**Directions**
I would like every line of the records below that contains the word "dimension" copied.

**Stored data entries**
- - -

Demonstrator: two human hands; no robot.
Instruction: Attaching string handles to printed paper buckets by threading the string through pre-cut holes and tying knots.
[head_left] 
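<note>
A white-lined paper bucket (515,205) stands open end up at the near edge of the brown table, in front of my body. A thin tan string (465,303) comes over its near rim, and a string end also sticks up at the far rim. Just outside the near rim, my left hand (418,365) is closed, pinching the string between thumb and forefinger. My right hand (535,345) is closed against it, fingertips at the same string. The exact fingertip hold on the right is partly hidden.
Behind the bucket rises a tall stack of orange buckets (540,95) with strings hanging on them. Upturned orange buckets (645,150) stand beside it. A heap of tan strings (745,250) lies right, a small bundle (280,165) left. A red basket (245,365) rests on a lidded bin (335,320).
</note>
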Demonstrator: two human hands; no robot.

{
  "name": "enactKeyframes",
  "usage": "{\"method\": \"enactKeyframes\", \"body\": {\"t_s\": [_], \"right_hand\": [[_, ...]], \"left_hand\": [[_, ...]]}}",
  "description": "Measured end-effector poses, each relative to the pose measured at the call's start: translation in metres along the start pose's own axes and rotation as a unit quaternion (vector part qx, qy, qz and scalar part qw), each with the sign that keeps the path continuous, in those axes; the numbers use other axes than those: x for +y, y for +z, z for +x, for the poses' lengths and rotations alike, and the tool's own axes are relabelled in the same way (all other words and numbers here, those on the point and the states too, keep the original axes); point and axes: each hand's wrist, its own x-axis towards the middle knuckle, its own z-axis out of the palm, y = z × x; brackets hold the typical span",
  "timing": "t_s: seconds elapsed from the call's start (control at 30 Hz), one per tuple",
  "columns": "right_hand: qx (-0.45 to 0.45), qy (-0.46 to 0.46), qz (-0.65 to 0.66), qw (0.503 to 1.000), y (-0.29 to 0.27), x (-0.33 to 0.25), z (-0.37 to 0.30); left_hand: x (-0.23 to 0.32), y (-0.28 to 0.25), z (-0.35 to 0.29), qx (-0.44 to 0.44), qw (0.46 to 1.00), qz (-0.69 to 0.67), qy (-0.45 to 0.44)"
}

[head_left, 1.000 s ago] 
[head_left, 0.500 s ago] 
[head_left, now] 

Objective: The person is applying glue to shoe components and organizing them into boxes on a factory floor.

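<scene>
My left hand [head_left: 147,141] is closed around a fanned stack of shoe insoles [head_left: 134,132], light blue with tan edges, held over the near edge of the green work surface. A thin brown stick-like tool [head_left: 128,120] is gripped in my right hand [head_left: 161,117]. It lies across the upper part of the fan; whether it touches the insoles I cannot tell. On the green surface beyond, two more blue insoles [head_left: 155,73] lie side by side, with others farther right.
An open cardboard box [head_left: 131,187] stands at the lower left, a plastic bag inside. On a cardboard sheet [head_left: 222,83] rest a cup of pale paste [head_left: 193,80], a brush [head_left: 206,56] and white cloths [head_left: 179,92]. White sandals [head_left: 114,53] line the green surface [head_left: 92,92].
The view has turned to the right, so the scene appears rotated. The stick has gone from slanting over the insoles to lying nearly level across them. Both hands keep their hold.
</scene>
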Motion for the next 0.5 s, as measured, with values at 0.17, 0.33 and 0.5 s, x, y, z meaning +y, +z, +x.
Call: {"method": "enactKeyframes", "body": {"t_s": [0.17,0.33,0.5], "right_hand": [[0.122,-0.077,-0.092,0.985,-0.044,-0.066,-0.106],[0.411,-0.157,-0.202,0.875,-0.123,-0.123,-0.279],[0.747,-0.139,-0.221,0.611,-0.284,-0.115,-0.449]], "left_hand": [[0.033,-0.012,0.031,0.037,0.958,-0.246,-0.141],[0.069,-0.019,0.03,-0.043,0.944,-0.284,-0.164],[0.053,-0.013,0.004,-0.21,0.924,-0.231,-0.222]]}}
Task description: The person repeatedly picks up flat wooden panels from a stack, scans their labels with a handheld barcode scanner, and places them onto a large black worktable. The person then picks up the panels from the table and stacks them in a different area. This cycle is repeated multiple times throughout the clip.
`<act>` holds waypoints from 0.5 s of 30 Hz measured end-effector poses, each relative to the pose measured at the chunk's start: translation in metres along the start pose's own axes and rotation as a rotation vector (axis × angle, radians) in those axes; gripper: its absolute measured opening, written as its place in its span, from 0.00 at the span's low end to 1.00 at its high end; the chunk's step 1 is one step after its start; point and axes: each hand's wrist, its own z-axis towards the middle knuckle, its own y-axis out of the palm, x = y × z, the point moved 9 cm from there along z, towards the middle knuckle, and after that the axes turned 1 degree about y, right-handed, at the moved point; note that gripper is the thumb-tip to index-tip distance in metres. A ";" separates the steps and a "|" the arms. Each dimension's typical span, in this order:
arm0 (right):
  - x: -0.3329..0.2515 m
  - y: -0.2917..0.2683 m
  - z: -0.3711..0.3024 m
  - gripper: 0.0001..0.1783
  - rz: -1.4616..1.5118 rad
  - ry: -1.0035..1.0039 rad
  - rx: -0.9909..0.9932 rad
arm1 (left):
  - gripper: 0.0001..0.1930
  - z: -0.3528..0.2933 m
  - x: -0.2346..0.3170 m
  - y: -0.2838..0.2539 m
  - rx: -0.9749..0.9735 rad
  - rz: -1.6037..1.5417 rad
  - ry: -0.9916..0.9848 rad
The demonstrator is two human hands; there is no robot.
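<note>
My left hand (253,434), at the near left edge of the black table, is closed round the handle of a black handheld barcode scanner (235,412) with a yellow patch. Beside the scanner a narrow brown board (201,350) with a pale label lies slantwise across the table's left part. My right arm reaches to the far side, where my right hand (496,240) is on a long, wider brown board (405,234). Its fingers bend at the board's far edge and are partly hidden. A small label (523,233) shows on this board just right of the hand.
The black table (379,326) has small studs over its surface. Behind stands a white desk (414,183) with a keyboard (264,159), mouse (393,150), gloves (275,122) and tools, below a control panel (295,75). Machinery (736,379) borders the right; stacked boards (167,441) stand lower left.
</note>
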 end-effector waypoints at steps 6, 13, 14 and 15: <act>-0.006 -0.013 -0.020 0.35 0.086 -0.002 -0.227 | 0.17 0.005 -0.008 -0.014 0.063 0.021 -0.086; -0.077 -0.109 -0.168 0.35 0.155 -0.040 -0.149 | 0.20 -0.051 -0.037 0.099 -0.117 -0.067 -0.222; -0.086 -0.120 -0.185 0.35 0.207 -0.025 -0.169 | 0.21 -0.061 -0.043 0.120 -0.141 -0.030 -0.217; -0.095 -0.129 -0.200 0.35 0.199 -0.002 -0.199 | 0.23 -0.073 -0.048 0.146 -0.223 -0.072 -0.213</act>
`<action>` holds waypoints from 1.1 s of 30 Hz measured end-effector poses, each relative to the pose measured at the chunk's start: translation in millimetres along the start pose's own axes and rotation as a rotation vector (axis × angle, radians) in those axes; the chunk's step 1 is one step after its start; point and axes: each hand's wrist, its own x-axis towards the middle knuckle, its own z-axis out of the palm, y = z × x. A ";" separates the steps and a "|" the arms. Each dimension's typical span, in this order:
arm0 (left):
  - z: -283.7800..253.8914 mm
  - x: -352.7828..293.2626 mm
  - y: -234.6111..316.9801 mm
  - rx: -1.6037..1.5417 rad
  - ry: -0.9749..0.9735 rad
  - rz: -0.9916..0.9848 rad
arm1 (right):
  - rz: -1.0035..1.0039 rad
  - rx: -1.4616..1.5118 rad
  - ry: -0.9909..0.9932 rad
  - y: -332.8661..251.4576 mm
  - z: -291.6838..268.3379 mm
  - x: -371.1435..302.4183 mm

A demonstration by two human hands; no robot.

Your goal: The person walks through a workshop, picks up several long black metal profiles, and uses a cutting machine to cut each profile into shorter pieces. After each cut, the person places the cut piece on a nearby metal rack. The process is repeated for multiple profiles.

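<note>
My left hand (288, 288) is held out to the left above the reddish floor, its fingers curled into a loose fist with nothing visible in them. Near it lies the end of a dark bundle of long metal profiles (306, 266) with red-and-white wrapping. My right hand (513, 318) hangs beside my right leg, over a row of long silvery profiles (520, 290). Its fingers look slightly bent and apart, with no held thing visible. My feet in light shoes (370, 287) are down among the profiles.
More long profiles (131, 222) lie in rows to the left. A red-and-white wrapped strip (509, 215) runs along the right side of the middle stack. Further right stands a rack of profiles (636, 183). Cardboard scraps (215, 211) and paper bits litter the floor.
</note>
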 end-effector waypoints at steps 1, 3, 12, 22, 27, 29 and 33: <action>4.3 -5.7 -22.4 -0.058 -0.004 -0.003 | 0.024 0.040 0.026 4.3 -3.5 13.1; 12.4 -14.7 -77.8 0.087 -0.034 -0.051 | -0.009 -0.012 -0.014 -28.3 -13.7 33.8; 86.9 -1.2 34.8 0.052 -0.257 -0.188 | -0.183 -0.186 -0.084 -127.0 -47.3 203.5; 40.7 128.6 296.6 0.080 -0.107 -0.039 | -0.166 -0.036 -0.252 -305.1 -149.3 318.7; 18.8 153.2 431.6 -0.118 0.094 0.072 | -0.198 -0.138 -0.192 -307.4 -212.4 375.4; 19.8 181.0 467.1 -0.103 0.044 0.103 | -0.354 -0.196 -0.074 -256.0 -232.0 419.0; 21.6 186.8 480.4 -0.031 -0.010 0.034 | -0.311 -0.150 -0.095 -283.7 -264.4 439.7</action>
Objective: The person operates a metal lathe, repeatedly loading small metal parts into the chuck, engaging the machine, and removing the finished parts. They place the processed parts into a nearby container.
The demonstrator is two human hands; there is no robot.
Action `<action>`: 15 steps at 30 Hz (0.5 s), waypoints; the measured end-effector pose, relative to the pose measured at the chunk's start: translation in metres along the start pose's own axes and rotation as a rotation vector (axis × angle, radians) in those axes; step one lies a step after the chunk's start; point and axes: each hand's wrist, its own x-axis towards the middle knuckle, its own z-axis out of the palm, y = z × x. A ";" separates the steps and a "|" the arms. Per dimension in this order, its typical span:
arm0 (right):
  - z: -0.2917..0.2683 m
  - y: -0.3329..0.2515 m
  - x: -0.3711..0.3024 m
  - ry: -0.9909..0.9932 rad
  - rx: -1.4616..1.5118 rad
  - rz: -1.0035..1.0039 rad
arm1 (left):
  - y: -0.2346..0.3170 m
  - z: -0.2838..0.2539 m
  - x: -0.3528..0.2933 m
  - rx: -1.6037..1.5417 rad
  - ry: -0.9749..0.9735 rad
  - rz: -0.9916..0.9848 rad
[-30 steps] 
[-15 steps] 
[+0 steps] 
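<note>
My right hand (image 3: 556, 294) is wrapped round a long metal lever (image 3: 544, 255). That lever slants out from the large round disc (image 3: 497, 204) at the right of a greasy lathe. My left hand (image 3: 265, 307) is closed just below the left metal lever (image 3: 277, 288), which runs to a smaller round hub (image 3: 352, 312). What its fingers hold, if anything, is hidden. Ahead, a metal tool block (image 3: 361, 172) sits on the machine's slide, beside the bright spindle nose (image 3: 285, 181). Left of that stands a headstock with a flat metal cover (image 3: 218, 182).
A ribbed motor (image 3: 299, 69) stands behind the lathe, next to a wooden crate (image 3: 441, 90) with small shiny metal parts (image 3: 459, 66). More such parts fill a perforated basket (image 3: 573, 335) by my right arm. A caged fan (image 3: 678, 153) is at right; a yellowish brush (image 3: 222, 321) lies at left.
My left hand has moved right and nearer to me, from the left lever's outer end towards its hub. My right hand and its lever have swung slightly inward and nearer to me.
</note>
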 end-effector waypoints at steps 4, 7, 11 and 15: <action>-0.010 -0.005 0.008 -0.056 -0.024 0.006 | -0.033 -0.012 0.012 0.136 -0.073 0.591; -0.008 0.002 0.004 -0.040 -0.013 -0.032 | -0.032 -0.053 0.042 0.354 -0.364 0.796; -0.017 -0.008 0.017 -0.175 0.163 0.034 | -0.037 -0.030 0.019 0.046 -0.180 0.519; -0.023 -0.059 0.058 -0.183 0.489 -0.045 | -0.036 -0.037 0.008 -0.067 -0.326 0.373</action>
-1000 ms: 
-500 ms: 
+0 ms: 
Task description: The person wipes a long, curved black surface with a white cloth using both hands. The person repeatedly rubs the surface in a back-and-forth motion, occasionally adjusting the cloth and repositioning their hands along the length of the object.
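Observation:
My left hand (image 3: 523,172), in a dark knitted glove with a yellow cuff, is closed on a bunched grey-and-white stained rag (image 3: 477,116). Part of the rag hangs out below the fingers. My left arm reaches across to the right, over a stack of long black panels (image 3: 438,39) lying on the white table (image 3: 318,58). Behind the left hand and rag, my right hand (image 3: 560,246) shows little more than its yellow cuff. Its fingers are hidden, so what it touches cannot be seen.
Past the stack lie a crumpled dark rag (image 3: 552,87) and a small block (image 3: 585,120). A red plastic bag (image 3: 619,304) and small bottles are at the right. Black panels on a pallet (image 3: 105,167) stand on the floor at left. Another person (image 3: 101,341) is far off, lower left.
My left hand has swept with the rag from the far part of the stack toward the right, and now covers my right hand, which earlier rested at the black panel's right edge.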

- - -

**Task answer**
`<act>` holds waypoints from 0.5 s of 30 Hz measured end-effector poses, each relative to the pose measured at the chunk's start: translation in metres along the start pose's own axes and rotation as a rotation vector (axis × angle, radians) in those axes; gripper: its absolute measured opening, written as its place in its span, from 0.00 at the span's low end to 1.00 at its high end; the chunk's step 1 is one step after its start; point and axes: each hand's wrist, its own z-axis towards the middle knuckle, its own y-axis out of the palm, x = y × z, the point moved 9 cm from there along z, towards the middle knuckle, and after that the axes turned 1 degree about y, right-handed, at the moved point; note that gripper is the thumb-tip to index-tip distance in metres. A ";" separates the steps and a "|" the arms. Each dimension's typical span, in this order:
`<action>` holds waypoints from 1.1 s of 30 Hz measured end-effector poses, each relative to the pose measured at the chunk's start: translation in millimetres along the start pose's own axes and rotation as a rotation vector (axis × angle, radians) in those axes; the chunk's step 1 is one step after its start; point and axes: each hand's wrist, its own x-axis towards the middle knuckle, its own z-axis out of the palm, y = z × x. A ";" separates the steps and a "|" the arms. Each dimension's typical span, in this order:
Action `<action>`: 15 steps at 30 Hz (0.5 s), waypoints; the measured end-effector pose, relative to the pose measured at the chunk's start: translation in metres along the start pose's own axes and rotation as a rotation vector (axis × angle, radians) in those axes; step one lies a step after the chunk's start; point and axes: each hand's wrist, its own x-axis towards the middle knuckle, its own z-axis out of the palm, y = z × x. A ";" separates the steps and a "|" the arms. Per dimension in this order, its typical span:

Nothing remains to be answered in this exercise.